# Exercise:
Write out the full listing again. Make no alterations.

Recorded information: Begin

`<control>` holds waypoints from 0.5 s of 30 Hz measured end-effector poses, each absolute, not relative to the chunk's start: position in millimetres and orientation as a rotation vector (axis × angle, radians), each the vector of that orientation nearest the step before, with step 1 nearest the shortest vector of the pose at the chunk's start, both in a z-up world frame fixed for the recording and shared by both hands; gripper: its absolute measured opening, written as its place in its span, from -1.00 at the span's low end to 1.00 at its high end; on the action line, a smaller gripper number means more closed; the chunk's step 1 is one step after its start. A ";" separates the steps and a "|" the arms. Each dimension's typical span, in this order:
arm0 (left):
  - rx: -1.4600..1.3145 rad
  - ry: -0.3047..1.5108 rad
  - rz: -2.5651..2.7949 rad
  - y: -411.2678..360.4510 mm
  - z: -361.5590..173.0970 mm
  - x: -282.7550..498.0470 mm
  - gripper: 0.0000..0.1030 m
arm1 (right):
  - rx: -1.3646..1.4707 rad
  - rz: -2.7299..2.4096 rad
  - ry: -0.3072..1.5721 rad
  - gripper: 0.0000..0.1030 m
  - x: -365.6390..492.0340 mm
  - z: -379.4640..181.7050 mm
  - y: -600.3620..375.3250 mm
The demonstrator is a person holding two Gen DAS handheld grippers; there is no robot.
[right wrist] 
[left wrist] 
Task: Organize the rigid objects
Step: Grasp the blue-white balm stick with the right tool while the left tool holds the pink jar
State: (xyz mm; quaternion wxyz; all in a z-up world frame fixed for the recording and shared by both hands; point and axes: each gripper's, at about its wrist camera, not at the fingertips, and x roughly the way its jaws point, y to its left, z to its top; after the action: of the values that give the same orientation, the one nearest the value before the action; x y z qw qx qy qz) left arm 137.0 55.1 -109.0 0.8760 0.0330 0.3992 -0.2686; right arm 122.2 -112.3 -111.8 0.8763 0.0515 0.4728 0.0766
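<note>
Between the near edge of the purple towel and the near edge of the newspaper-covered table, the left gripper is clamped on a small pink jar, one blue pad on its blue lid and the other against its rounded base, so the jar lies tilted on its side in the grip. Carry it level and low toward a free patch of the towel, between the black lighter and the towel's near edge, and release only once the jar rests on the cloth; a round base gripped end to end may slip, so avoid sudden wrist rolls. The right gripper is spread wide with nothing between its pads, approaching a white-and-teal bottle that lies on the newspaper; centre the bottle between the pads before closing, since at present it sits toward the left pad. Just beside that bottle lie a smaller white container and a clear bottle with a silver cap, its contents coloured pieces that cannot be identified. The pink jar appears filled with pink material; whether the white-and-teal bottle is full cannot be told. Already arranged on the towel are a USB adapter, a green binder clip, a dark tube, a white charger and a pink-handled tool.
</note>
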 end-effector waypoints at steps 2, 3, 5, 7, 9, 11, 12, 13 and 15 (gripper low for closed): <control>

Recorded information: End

# Exercise solution:
`<control>` holds waypoints from 0.5 s of 30 Hz measured end-effector poses, each absolute, not relative to the chunk's start: position in millimetres and orientation as a rotation vector (axis × angle, radians), each the vector of that orientation nearest the step before, with step 1 nearest the shortest vector of the pose at the chunk's start, both in a z-up world frame fixed for the recording and shared by both hands; gripper: its absolute measured opening, written as its place in its span, from -1.00 at the span's low end to 1.00 at its high end; on the action line, a smaller gripper number means more closed; the chunk's step 1 is one step after its start. A ";" separates the steps and a "|" the arms. Each dimension's typical span, in this order:
arm0 (left):
  - rx: -1.4600..1.3145 rad
  - ry: -0.3047..1.5108 rad
  - rz: -2.5651..2.7949 rad
  - y: -411.2678..360.4510 mm
  - z: -361.5590..173.0970 mm
  - x: -282.7550..498.0470 mm
  - gripper: 0.0000..0.1030 m
arm1 (right):
  - rx: -1.3646..1.4707 rad
  - rz: -2.7299..2.4096 rad
  - ry: -0.3072..1.5721 rad
  - gripper: 0.0000..0.1030 m
  - x: -365.6390..492.0340 mm
  - z: -379.4640..181.7050 mm
  - y: -600.3620..375.3250 mm
The demonstrator is a person holding two Gen DAS handheld grippers; there is no robot.
[right wrist] 
[left wrist] 
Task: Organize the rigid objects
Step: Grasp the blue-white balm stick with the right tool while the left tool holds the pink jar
State: (xyz mm; quaternion wxyz; all in a z-up world frame fixed for the recording and shared by both hands; point and axes: each gripper's, at about its wrist camera, not at the fingertips, and x roughly the way its jaws point, y to its left, z to its top; after the action: of the values that give the same orientation, the one nearest the value before the action; x y z qw qx qy qz) left arm 137.0 55.1 -109.0 0.8760 0.0330 0.3992 -0.2686; right arm 122.2 -112.3 -111.8 0.8763 0.0515 0.4728 0.0766
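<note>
Between the near edge of the purple towel and the near edge of the newspaper-covered table, the left gripper is clamped on a small pink jar, one blue pad on its blue lid and the other against its rounded base, so the jar lies tilted on its side in the grip. Carry it level and low toward a free patch of the towel, between the black lighter and the towel's near edge, and release only once the jar rests on the cloth; a round base gripped end to end may slip, so avoid sudden wrist rolls. The right gripper is spread wide with nothing between its pads, approaching a white-and-teal bottle that lies on the newspaper; centre the bottle between the pads before closing, since at present it sits toward the left pad. Just beside that bottle lie a smaller white container and a clear bottle with a silver cap, its contents coloured pieces that cannot be identified. The pink jar appears filled with pink material; whether the white-and-teal bottle is full cannot be told. Already arranged on the towel are a USB adapter, a green binder clip, a dark tube, a white charger and a pink-handled tool.
</note>
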 end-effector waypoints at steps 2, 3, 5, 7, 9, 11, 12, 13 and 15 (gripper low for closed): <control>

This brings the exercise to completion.